=== Assignment ===
Copy out all lines of the listing below that hold "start".

=== Provided material ===

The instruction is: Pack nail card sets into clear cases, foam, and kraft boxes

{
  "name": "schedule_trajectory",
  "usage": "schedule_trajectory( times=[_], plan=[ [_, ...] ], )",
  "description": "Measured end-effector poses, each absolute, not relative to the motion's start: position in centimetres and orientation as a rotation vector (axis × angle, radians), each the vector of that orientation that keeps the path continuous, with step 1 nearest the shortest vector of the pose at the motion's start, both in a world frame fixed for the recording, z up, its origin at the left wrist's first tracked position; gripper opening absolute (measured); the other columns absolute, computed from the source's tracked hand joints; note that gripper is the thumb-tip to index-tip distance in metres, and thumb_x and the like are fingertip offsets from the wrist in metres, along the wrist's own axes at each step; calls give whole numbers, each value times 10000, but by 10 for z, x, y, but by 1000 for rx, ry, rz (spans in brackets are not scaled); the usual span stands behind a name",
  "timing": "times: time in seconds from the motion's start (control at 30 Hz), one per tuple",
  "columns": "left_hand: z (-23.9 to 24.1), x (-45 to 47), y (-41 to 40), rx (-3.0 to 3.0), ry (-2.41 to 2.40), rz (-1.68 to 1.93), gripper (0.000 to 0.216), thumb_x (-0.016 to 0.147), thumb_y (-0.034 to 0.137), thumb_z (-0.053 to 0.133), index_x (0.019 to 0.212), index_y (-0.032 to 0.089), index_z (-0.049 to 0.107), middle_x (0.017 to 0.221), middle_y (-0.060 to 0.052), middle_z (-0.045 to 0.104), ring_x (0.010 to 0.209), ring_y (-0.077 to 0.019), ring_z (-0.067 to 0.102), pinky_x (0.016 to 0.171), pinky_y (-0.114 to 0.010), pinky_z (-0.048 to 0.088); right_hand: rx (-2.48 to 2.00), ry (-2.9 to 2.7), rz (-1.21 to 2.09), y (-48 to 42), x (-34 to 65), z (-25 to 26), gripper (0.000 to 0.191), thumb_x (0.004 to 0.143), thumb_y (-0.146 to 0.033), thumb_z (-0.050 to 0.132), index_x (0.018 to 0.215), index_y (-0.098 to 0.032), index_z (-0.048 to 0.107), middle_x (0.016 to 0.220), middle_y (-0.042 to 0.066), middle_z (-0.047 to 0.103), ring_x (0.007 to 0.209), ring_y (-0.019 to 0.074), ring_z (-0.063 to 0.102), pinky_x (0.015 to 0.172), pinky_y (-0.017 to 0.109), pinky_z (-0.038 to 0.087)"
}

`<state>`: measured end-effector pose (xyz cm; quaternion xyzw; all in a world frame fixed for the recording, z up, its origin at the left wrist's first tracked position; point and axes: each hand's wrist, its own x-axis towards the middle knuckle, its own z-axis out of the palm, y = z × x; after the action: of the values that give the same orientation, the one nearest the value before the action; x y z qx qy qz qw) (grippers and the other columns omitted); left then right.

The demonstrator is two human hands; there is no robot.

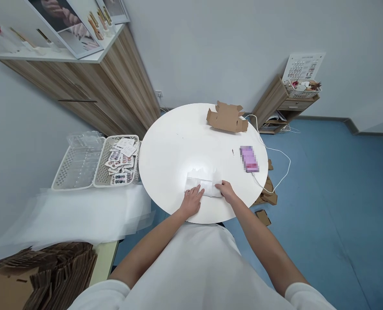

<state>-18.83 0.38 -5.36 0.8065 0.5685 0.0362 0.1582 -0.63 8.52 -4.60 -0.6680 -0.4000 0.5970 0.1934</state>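
A folded white foam sheet lies near the front edge of the round white table. My left hand rests flat on its left end, fingers spread. My right hand pinches the sheet's right end. An unfolded brown cardboard box sits at the far side of the table. A pink phone lies at the right, with a white cable running off the edge.
Two white baskets stand to the left, one holding clear trays, the other printed cards. Foam sheets and stacked flat cardboard lie lower left. Cardboard scraps lie on the blue floor. Wooden cabinets line the wall.
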Motion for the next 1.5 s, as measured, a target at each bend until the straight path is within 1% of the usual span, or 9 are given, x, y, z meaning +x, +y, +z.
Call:
schedule_trajectory(
  times=[0.33,0.53,0.7,0.87,1.0,1.13,1.27,1.37,1.5],
  plan=[
    [-38,-181,7,2362,1527,155,613,748,320,480,1313,266,249,1380,-88,258,1227,-277,245,970,-463,149,-1750,-1327,1805,91,-30,-36,219,661,-137,553,879,-142,564,787,54,607,708,144,593,648,267,481],
    [-39,-184,4,2220,1571,221,481,742,292,502,1211,282,397,1325,-83,343,1223,-277,263,986,-479,142,-1769,-2036,1271,78,-25,-38,403,639,-202,611,1037,-212,553,1076,71,475,937,185,511,782,299,415],
    [-54,-198,-15,1391,2009,462,678,720,412,529,1293,228,216,1362,-131,207,1238,-290,246,940,-438,296,-1836,-2164,1065,55,-37,-44,466,745,-220,479,1203,-229,392,1246,90,311,904,160,520,718,261,422],
    [-67,-205,5,605,1960,792,783,723,422,541,1303,201,63,1262,-159,332,1002,-169,519,762,-284,456,-1810,-2177,1097,52,-50,-47,457,735,-223,469,1184,-237,385,1227,81,321,771,140,538,663,261,425],
    [-68,-216,25,483,1861,831,551,736,293,540,1218,192,294,1030,-105,535,755,-124,577,606,-256,463,-1812,-2185,1107,55,-56,-48,454,712,-211,488,1158,-239,408,1198,83,342,694,133,528,593,261,412],
    [-62,-226,26,550,1760,765,215,685,259,559,873,155,548,746,-39,584,596,-116,549,517,-243,425,-1820,-2159,1088,57,-58,-50,466,675,-198,521,1131,-234,435,1188,87,330,786,163,521,578,256,407],
    [-54,-223,29,659,1739,794,104,649,239,576,719,164,559,652,4,550,586,-104,520,547,-229,419,-1776,-2119,1062,57,-59,-53,466,658,-179,535,1116,-203,455,1084,92,403,892,190,485,686,272,415],
    [-52,-215,32,900,1694,808,111,644,239,580,726,169,556,642,15,539,583,-99,505,559,-224,421,-1689,-2128,1112,55,-65,-55,459,674,-153,506,1127,-197,449,953,60,489,850,173,489,755,290,398],
    [-52,-207,28,1252,1661,684,106,699,219,508,775,171,565,686,-3,558,613,-112,520,608,-252,439,-1685,-2056,1215,51,-74,-54,415,679,-134,476,1089,-195,487,838,30,533,757,152,502,711,276,403]
  ],
)
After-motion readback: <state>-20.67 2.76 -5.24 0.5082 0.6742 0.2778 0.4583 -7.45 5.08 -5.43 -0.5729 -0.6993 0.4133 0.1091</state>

=== Result below ===
  "description": "Measured end-effector poses, each absolute, not relative to the motion's start: position in centimetres and orientation as a rotation vector (axis × angle, radians), each the vector of that orientation that keeps the path continuous, with step 1 nearest the shortest vector of the pose at the motion's start, both in a world frame fixed for the recording, z up, its origin at the left wrist's first tracked position; gripper opening absolute (measured); the other columns absolute, computed from the source's tracked hand joints; note that gripper is the thumb-tip to index-tip distance in metres, and thumb_x and the like are fingertip offsets from the wrist in metres, along the wrist's own axes at each step; calls give whole numbers, each value times 10000, but by 10 for z, x, y, but by 1000 for rx, ry, rz (spans in brackets are not scaled); the usual span stands behind a name",
  "timing": "times: time in seconds from the motion's start (control at 30 Hz), one per tuple",

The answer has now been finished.